The Lord Of The Rings And The Hobbit: Ranked From Worst To Best
2. The Lord Of The Rings: The Fellowship Of The Ring
With six movies, each a box office success, its hard to consider that when The Fellowship Of The Ring was first released a Middle-Earth blockbuster was something of a gamble. Fantasy, particularly high-fantasy, had only ever been done with mixed results in mainstream cinema, and, with Tolkien only familiar in geek ciricles, a film from a New Zealand gore-purveyor didn't immediately strike as having potential for being a massive phenomenon. What made The Lord Of The Rings so immediately popular was how it threw caution to the wind and went all in.
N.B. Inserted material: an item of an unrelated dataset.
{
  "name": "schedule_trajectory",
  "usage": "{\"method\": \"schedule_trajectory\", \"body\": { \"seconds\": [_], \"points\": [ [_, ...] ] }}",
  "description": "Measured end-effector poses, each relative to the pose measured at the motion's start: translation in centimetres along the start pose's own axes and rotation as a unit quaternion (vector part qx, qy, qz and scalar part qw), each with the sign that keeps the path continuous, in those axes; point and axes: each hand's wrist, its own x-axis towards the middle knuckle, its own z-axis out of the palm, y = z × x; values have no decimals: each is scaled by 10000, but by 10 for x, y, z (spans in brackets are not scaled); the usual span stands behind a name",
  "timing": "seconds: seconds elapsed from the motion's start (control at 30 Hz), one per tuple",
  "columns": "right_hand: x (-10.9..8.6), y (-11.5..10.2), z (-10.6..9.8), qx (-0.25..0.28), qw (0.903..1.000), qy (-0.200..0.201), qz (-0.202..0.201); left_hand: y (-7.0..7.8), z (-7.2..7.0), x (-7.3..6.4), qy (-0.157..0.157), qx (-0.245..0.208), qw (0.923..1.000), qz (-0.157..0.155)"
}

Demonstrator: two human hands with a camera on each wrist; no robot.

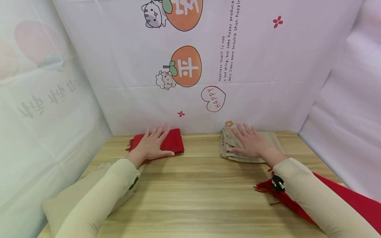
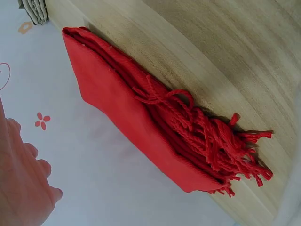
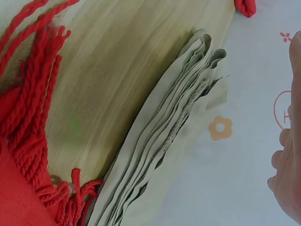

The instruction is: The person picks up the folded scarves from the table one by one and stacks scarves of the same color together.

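At the back left of the table lies a folded red scarf (image 1: 174,142) with a twisted fringe. My left hand (image 1: 151,145) is over it, fingers straight and spread. In the left wrist view, that hand (image 2: 23,179) appears apart from the scarf (image 2: 136,113) and holds nothing. A folded beige cloth (image 1: 272,138) sits at the back right, its stacked layers (image 3: 155,136) showing in the right wrist view. Over this cloth my right hand (image 1: 251,143) spreads its straight fingers, also holding nothing.
Another beige cloth (image 1: 74,195) lies at the left, partly behind the left sleeve (image 1: 101,195). A second red fringed scarf (image 1: 345,191) lies at the right, partly covered by the right sleeve (image 1: 321,198). A printed white sheet (image 1: 143,109) hangs behind the wooden table (image 1: 190,191).
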Motion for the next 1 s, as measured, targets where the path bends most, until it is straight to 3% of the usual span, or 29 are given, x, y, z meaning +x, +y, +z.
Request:
{"method": "schedule_trajectory", "body": {
  "seconds": [0.47,0.8,1.0],
  "points": [
    [-5,-12,-6,176,9998,58,-63,-3,1,-14,275,-95,9994,192],
    [-7,-30,-3,168,9976,479,-477,-9,0,-36,293,-460,9985,-67],
    [-3,-48,2,439,9935,800,-687,-18,4,-52,363,-641,9971,-191]
  ]
}}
Telling the epic story in the three movies it needed, there was no trepidation in presenting this new world or attempts to pander to audiences fresh out of the much lighter Harry Potter And The Philiosiphers Stone. All of which keeps to film as fresh today as it was in 2001. The largest hurdle in this regard is the stark change in tone. In Star Wars, Luke Skywalker goes from sun-gazing farmboy to hero of the Rebellion by way of saving a prisoner of war from torture, but it all feels like a consistent universe from the off. Here things are much more varied. Side-stepping from an epic prologue into rural Britain, the first movie takes its quaint middle-class hobbits out of their idyll and through the threat of death (and the loss of multiple friends) before sending them off into the wider world alone. However, thanks to Jackson's conviction in each stage, not once does it feel too much. This believable turn into the epic from the norm is something the majority of the trilogys imitators have tried to replicate, but none (not even The Hobbit) had the patience on show here, with the time given for the audience to feel as much a part of the Shire-folk as the Bagginses.